╔══
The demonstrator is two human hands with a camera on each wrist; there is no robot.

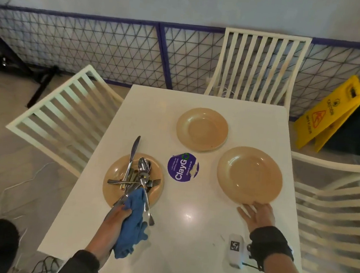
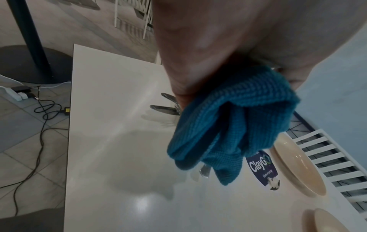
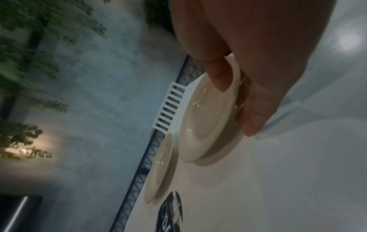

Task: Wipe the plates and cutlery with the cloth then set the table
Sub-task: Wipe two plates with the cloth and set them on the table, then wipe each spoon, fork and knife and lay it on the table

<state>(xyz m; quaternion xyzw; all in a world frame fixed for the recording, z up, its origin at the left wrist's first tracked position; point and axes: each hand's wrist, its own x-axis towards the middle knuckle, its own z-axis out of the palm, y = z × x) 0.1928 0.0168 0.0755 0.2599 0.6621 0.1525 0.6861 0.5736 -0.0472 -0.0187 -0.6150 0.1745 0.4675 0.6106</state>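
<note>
Three beige plates sit on the white table [image 1: 185,238]. The left plate [image 1: 114,173] carries a pile of cutlery [image 1: 142,172]: a knife, spoons and a fork. My left hand [image 1: 124,211] grips the blue cloth [image 1: 132,223] at that plate's near rim, bunched around some cutlery handles; the cloth [image 2: 234,125] hangs from the fist, and handles [image 2: 166,108] stick out behind it. My right hand [image 1: 255,212] pinches the near rim of the right plate [image 1: 249,175], thumb on top and fingers beneath [image 3: 237,102]. The far plate [image 1: 202,128] stands alone.
A round purple sticker [image 1: 183,167] is stuck at the table's centre. White slatted chairs stand at the left [image 1: 64,118], far [image 1: 259,64] and right [image 1: 339,222] sides. A yellow caution sign [image 1: 332,113] leans on the floor beyond. Cables [image 2: 41,125] lie on the floor.
</note>
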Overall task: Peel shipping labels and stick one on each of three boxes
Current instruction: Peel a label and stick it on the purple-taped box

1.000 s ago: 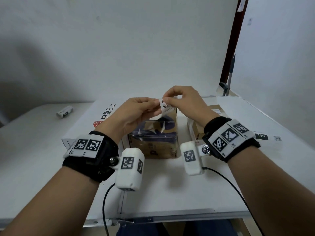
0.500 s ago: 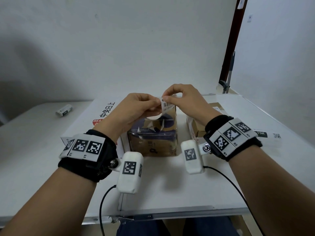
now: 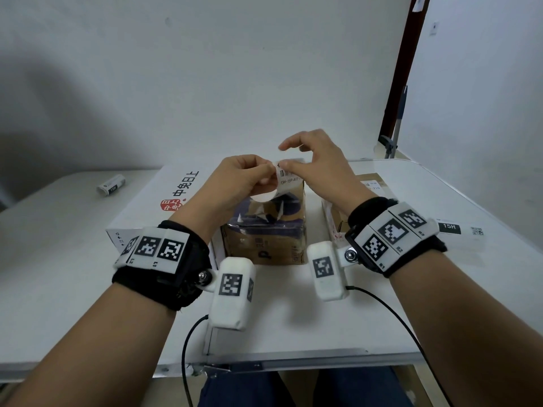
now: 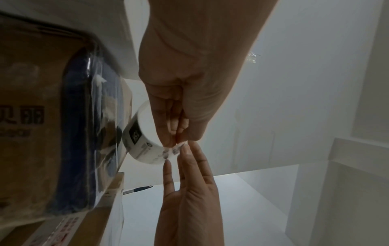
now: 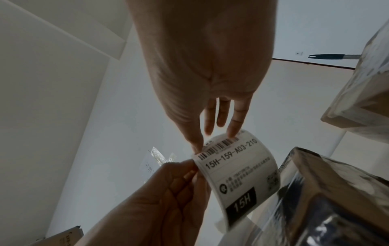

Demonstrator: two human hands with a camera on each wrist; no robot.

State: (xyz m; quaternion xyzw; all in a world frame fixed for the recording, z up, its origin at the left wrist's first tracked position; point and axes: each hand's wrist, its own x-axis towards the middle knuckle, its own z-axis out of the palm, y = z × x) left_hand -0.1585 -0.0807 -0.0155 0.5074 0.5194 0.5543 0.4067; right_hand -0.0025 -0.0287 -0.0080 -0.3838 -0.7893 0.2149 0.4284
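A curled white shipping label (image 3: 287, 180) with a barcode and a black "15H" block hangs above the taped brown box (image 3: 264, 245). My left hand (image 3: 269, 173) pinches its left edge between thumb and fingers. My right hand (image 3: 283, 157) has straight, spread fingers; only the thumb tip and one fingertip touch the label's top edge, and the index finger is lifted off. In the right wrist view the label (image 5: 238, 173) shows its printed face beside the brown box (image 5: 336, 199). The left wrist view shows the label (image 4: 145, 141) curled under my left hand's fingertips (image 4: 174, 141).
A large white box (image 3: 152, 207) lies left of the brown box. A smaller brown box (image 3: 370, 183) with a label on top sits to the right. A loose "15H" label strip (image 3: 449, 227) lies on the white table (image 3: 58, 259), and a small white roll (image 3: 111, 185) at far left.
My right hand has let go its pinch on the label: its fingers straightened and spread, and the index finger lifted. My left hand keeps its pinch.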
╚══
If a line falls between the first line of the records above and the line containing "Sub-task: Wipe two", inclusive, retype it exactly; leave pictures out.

The demonstrator is two human hands with a camera on each wrist; there is no robot.


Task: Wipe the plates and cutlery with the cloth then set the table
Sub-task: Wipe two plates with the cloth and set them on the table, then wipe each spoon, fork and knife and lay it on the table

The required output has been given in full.